- ACTIVITY
Where a line in the records holds "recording", count it once; return only the final number.

[Data excerpts]

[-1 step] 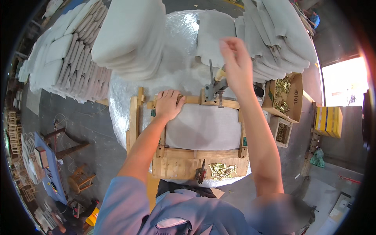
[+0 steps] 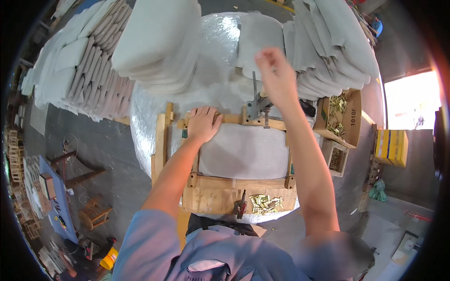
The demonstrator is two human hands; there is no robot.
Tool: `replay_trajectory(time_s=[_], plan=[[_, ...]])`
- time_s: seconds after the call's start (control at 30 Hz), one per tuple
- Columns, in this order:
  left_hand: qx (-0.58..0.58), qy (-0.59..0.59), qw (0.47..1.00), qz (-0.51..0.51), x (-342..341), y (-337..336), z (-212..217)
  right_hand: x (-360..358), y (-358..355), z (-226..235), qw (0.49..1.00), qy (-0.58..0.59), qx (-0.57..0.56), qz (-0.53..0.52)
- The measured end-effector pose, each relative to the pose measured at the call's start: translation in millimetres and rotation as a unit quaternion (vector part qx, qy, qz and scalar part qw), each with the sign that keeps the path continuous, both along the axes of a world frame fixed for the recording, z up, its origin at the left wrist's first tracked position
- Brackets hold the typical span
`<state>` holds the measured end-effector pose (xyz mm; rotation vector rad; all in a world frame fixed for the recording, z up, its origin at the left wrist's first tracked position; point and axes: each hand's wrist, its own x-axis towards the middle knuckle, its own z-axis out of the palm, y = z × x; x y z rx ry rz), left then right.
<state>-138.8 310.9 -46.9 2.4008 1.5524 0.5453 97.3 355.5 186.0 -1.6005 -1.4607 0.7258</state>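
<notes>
My left hand point(image 2: 202, 124) lies flat with its fingers over the far wooden rail of a jig point(image 2: 229, 118), near its left corner. A grey fabric-covered panel point(image 2: 243, 152) sits inside the jig's wooden frame. Above the far rail, right of its middle, my right hand point(image 2: 278, 79) is raised with fingers loosely curled and thumb apart; nothing shows in it. Just below and left of it is a metal toggle clamp point(image 2: 253, 110), fixed to the rail, its rod standing over the panel's far edge. My right hand and forearm partly hide the clamp's handle.
Red-handled pliers point(image 2: 241, 206) and several brass-coloured hinges point(image 2: 266, 204) lie on the jig's near board. At right stand a carton of brass-coloured parts point(image 2: 347, 117) and a small wooden box point(image 2: 334, 158). Stacks of grey panels point(image 2: 157, 44) rise at the far side.
My right hand has shifted slightly left above the clamp, and less of the clamp's handle shows. My left hand stays on the rail.
</notes>
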Motion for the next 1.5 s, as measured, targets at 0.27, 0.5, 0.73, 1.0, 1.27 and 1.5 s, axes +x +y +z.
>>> replay_trajectory(time_s=[0.27, 0.5, 0.73, 1.0, 1.27, 1.5], plan=[[0.035, -0.146, 0.988, 0.026, -13.9, -6.2, 2.8, -8.3, 32.5, -16.3, 0.981, -0.187, -0.044, -0.011], [0.001, -0.074, 0.97, 0.23, -118.0, -157.2, 37.0, 3.5, 26.5, -25.7, 0.975, -0.206, -0.08, -0.025], [-0.353, -0.23, 0.791, 0.443, -229.3, -279.0, -7.1, -1.3, 33.7, -22.2, 0.972, -0.22, -0.076, -0.007], [-0.172, -0.059, 0.856, 0.484, -236.7, -342.1, 3.7, 7.4, 33.1, -29.3, 0.975, -0.218, -0.05, -0.005], [0.05, 0.048, 0.965, 0.252, -256.0, -285.7, 41.0, -14.6, 21.4, -10.7, 0.987, -0.128, -0.09, -0.03], [0.119, 0.002, 0.992, -0.039, -153.2, -119.8, 82.0, 6.0, 31.0, -23.4, 0.976, -0.198, -0.091, -0.015]])
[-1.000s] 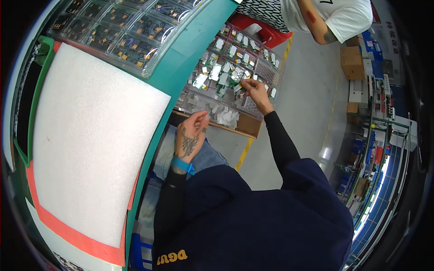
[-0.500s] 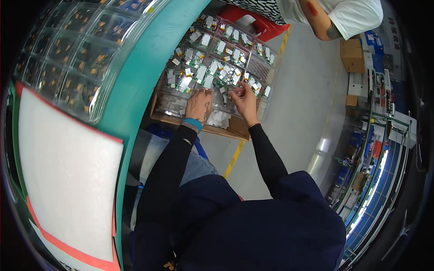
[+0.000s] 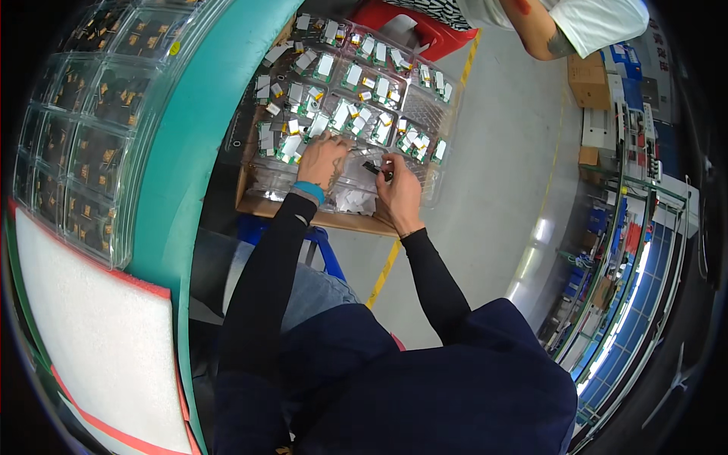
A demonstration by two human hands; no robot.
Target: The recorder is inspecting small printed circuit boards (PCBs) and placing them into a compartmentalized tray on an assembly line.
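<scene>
Clear plastic forms the compartmented tray [image 3: 428, 112], with a brown box [image 3: 345, 221] showing along its near edge. Your right hand [image 3: 401, 193] is at that edge, toward the near right corner; its fingers [image 3: 393, 159] are drawn nearly together, pinching a small dark part [image 3: 373, 167] above the near row. Your left hand [image 3: 321, 163], with a blue band [image 3: 309, 191] at the wrist, is palm down farther left, its fingers bent just beside the boards [image 3: 353, 74]; whether they grip anything cannot be told, the fingertips being hidden. Boards bearing pale blocks occupy compartments from the tray's far edge to your left hand. White scraps [image 3: 354, 202] lie between your hands, at the near edge. Left of the tray, the teal surface [image 3: 178, 144] carries a parts tray [image 3: 121, 201] and white foam [image 3: 91, 326]. A red seat [image 3: 436, 42] stands beyond the tray's far edge.
</scene>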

- EXERCISE ANSWER
2